Filling the gap between sequence and function: a bioinformatics approach

J.W. Bargsten

Research output: Thesisinternal PhD, WU


The research presented in this thesis focuses on deriving function from sequence information, with the emphasis on plant sequence data. Unravelling the impact of genomic elements, in most cases genes, on the phenotype of an organism is a major challenge in biological research and modern plant breeding. An important part of this challenge is the (functional) annotation of such genomic elements. Currently, wet lab experiments may provide high quality, but they are laborious and costly. With the advent of next generation sequencing platforms, vast amounts of sequence data are generated. This data are used in connection with the available experimental data to derive function from a bioinformatics perspective.

The connection between sequence information and function was approached on the level of chromosome structure (chapter 2) and of gene families (chapter 3) using combinations of existing bioinformatics tools. The applicability of using interaction networks for function prediction was demonstrated by first markedly improving an existing method (chapter 4) and by exploring the role of network topology in function prediction (chapter 5). Taken together, the combination of methods and results presented indicate the potential as well as the current state-of-the-art of function prediction in (plant) bioinformatics.

Chapter 1 introduces the basis for the approaches used and developed in this thesis. This includes the concepts of genome annotation, comparative genomics, gene function prediction and the analysis of network topology for gene function prediction. A requirement for the study of any new organism is the sequencing and annotation of its genome. Current genome annotation is divided into structural identification and functional categorization of genomic elements. The de facto standard for categorizing functional annotation is provided by the Gene Ontology. The Gene Ontology is divided into three domains, molecular function, biological process and cellular component. Approaches to predict molecular function and biological process are outlined. Accurate function prediction generally relies on existing input data, often of experimental origin, that can be transferred to unannotated genomic elements. Plants often lack such input data, which poses a big challenge for current function prediction algorithms. In unravelling the function of genomic elements, comparative genomics is an important approach. Via the comparison of multiple genomes it gives insights into evolution, function as well as genomic structure and variation. Comparative genomics has become an essential toolkit for the analysis of newly sequenced organisms. Often bioinformatics methods need to be adapted to the specific needs of plant genome research. With a focus on the commercially important crop plants tomato and potato, specific requirements of plant bioinformatics, such as the high amount of repetitive elements and the lack of experimental data, are outlined.

In chapter 2, the structural homology of the long arm of chromosome 2 (2L) of tomato, potato and pepper is analyzed. Molecular organization and collinear junctions are delineated using multi-color BAC FISH analysis and comparative sequence alignment. We identify several large-scale rearrangements including inversions and segmental translocations that were not reported in previous comparative studies. Some of the structural rearrangements are specific for the tomato clade, and differentiate tomato from potato, pepper and other solanaceous species. There are many small-scale synteny perturbations, but local gene vicinity is largely preserved. The data suggests that long distance intra-chromosomal rearrangements and local gene rearrangements have evolved frequently during speciation in the Solanum genus, and that small changes are more prevalent than large-scale differences. The occurrence of transposable elements and other repeats near or at junction breaks may indicate repeat-mediated rearrangements. The ancestral 2L topology is reconstructed and the evolutionary events leading to the current topology are discussed.

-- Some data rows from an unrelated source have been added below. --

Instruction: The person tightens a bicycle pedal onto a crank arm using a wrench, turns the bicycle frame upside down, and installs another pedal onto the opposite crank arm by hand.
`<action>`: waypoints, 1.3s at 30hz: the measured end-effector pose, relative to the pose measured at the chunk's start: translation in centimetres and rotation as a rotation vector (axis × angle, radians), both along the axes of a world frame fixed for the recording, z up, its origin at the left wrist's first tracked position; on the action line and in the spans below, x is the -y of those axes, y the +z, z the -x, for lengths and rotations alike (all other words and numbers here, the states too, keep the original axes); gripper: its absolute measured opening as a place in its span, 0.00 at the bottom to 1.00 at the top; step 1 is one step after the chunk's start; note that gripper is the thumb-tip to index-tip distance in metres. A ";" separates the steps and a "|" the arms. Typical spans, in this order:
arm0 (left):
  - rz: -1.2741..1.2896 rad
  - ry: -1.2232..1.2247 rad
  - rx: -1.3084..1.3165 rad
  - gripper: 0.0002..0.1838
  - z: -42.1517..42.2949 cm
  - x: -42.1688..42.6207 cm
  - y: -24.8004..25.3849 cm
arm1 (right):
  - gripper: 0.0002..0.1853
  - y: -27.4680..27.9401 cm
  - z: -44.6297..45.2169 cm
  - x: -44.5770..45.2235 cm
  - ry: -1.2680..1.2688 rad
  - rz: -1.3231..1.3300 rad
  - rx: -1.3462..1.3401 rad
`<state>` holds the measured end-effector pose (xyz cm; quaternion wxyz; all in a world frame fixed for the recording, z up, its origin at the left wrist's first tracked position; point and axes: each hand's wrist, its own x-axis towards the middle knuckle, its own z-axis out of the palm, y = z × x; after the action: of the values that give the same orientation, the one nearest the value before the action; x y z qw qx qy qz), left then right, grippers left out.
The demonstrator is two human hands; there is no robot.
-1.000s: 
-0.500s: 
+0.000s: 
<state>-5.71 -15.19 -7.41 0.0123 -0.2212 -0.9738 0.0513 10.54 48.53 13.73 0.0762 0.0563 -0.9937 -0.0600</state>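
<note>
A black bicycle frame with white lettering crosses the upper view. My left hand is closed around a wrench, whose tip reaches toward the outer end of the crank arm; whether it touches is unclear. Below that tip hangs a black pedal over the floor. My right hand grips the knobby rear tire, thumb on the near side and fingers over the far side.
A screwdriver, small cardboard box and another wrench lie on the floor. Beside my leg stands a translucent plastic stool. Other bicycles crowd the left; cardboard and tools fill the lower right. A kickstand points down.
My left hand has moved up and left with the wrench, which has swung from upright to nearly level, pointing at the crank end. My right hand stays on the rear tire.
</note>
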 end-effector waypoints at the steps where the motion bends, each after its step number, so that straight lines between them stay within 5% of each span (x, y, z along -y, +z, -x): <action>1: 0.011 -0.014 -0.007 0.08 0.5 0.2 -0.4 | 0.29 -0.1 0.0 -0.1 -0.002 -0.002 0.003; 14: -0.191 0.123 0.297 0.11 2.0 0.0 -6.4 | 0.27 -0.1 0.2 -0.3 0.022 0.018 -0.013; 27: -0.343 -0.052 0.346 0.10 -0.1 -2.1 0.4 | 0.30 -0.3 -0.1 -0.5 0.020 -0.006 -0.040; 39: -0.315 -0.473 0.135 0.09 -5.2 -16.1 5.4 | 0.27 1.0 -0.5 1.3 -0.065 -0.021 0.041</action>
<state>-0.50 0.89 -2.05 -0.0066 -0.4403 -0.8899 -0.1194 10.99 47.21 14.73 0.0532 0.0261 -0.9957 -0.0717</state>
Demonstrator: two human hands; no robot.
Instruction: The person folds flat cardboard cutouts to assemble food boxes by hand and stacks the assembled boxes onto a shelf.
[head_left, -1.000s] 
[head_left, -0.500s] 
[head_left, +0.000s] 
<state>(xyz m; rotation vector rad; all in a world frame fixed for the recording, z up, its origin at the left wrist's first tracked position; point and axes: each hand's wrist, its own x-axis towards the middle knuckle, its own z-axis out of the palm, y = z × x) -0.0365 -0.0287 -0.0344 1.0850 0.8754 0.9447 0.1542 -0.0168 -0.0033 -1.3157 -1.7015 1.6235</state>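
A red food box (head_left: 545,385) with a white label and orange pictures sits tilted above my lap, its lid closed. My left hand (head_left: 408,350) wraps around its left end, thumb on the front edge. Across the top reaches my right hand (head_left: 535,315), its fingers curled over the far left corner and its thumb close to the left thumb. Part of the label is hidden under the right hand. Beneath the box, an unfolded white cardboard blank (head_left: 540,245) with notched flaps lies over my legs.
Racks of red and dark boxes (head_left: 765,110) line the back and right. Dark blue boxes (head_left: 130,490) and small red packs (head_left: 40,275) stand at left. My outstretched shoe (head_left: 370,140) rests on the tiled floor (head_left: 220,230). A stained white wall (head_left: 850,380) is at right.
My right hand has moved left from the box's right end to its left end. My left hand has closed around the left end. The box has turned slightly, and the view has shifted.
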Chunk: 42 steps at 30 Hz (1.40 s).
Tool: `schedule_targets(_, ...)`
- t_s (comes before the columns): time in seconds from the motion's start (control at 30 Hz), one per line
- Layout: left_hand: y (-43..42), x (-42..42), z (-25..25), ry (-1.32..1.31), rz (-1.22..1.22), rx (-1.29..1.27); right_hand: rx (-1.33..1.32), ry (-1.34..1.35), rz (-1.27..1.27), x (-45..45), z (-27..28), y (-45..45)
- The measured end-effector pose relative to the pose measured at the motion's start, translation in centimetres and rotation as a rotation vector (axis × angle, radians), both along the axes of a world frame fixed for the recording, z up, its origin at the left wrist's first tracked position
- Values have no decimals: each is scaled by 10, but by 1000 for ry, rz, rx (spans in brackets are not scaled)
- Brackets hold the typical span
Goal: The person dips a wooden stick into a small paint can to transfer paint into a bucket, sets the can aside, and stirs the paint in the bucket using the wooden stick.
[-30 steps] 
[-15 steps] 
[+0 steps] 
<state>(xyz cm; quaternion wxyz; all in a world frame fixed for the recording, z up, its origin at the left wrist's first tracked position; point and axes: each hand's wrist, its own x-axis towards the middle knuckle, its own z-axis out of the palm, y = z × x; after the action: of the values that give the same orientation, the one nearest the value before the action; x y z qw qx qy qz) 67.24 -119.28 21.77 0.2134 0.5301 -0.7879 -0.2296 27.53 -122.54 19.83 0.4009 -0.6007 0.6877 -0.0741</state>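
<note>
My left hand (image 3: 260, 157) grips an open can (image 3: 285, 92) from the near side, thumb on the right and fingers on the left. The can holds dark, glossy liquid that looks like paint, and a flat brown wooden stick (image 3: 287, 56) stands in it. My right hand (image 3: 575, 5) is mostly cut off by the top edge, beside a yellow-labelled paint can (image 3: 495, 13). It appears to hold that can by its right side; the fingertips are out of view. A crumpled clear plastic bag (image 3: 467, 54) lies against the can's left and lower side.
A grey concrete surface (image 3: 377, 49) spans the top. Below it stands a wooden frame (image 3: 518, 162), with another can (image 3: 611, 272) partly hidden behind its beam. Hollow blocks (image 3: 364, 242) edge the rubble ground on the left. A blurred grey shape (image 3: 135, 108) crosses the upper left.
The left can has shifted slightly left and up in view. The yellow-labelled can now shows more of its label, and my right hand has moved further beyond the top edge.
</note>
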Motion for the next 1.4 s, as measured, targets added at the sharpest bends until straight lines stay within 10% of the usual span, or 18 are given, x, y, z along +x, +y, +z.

In chapter 3, we analyze the Snf2 gene family. As part of large protein complexes, Snf2 family ATPases are responsible for energy supply during chromatin remodeling, but the precise mechanism of action of many of these proteins is largely unknown. They influence many processes in plants, such as the response to environmental stress. The analysis is the first comprehensive study of Snf2 family ATPases in plants. Some subfamilies of the Snf2 gene family are remarkably stable in number of genes per genome, whereas others show expansion and contraction in several plants. One of these subfamilies, the plant-specific DRD1 subfamily, is non-existent in lower eukaryote genomes, yet it developed into the largest Snf2 subfamily in plant genomes. It shows the occurrence of a complex series of evolutionary events. Its expansion, notably in tomato, suggests novel functionality in processes connected to chromatin remodeling. The results underpin and extend the Snf2 subfamily classification, which could help to determine the various functional roles of Snf2 ATPases and to target environmental stress tolerance and yield in future breeding with these genes.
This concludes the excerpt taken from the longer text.